Kennedy habló a sus enemigos, en especial a la URSS y a los países comunistas del este europeo; señaló los riesgos de una guerra nuclear, “el átomo letal”, el temor a una hecatombe auto destructiva, planificada o accidental, y recordó que sólo cuando las armas de los dos bandos fuesen suficientes, habría certeza de que nunca serían empleadas. “Entonces, comencemos de nuevo, recordando en ambos lados que la civilidad no es un signo de debilidad, y la sinceridad siempre está sujeta a prueba. Nunca negociaremos por miedo. Pero jamás tendremos miedo de negociar. Dejemos que ambas partes exploren que cosas nos unen, en lugar de insistir en los problemas que nos dividen”.
Esbozó un principio de acuerdo con la Unión Soviética y de cooperación mutua: algo impensable en 1961: “Que ambas partes, por primera vez, formulen propuestas serias y precisas para la inspección y el control de armas, y pongan el poder absoluto para destruir otras naciones bajo el control absoluto de todas las naciones. Que ambas partes busquen invocar las maravillas de la ciencia en lugar de sus terrores. Juntos exploremos las estrellas, conquistemos los desiertos, erradiquemos enfermedades, aprovechemos las profundidades del océano y fomentemos el arte y comercio (…) Y si una cabeza de playa de cooperación puede hacer retroceder la jungla de sospechas, que ambas partes se unan para crear un nuevo esfuerzo, no un nuevo equilibrio de poder, sino un nuevo mundo de leyes, donde los fuertes son justos, los débiles están seguros y la paz está preservada. Todo esto no se terminará en los primeros cien días. Ni se terminará en los primeros mil días, ni en la vida de esta Administración, ni quizás en nuestra vida en este planeta. Pero empecemos”.
Trazó, por último, una parábola guerrera pero en nombre de la paz y en nombre también de quienes habían muerto entre 1941 y 1945 en los campos de Europa o en las playas del Pacífico: “En vuestras manos, conciudadanos, más que en las mías, estará el éxito o el fracaso final de nuestro rumbo. Desde que se fundó este país, cada generación de estadounidenses ha sido convocada a dar testimonio de su lealtad nacional. Las tumbas de los jóvenes estadounidenses que respondieron al llamado al servicio rodean el mundo. Ahora, el clarín llama de nuevo al combate, no un combate que requiera armas, aunque las necesitamos; no como un llamado a la batalla, aunque estemos asediados, sino como un llamado a llevar la carga de una larga lucha crepuscular, año en y año tras año, ‘gozosos en la esperanza, pacientes en la tribulación’—una lucha contra los enemigos comunes del hombre: la tiranía, la pobreza, la enfermedad y la guerra misma. En la larga historia del mundo, solo a unas pocas generaciones se les ha concedido el papel de defender la libertad en su hora de máximo peligro (…) Entonces, conciudadanos, no pregunten qué puede hacer su país por ustedes, pregúntense qué pueden hacer ustedes por su país. Mis conciudadanos del mundo: no pregunten qué hará Estados Unidos por ustedes, sino qué podemos hacer juntos por la libertad del hombre (…).

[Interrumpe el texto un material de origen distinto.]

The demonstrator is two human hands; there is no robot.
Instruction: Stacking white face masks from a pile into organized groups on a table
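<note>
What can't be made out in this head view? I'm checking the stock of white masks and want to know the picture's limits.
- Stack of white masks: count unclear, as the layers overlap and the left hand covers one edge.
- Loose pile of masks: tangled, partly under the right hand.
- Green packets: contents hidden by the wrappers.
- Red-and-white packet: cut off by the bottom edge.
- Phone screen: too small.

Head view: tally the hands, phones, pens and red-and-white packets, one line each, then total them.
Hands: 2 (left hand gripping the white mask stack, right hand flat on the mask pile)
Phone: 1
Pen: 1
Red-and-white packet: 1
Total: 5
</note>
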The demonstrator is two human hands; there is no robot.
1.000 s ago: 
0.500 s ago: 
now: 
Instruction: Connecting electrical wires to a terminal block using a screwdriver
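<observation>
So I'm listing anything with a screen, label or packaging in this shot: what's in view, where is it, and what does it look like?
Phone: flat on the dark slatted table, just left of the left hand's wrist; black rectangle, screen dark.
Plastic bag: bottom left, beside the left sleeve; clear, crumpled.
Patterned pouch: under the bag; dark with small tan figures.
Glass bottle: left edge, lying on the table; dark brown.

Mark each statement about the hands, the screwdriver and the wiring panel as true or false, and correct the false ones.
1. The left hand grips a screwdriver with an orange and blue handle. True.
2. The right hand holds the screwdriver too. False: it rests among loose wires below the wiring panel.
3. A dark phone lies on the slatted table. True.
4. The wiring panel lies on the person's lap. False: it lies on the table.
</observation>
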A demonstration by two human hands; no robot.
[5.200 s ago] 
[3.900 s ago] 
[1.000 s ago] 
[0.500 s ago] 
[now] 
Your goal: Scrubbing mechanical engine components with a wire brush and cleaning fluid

También había otro Kennedy, irreverente, ácido y punzante que solía decir: “Perdona a tus enemigos. Pero nunca olvides sus nombres”. Y que en medio del éxito electoral de noviembre de 1960, de los febriles preparativos para su asunción el 20 de enero de 1961 y del viento renovador con el que encaró su presidencia, solía sintetizar sus méritos políticos en una frase dirigida sólo a los íntimos: “¿Ustedes se dan cuenta de que soy el único tipo que se interpone entre Richard Nixon y la Casa Blanca?”.
Richard Nixon juró como presidente de Estados Unidos otro 20 de enero, de 1969, cinco años y dos meses después del asesinato de Kennedy en Dallas.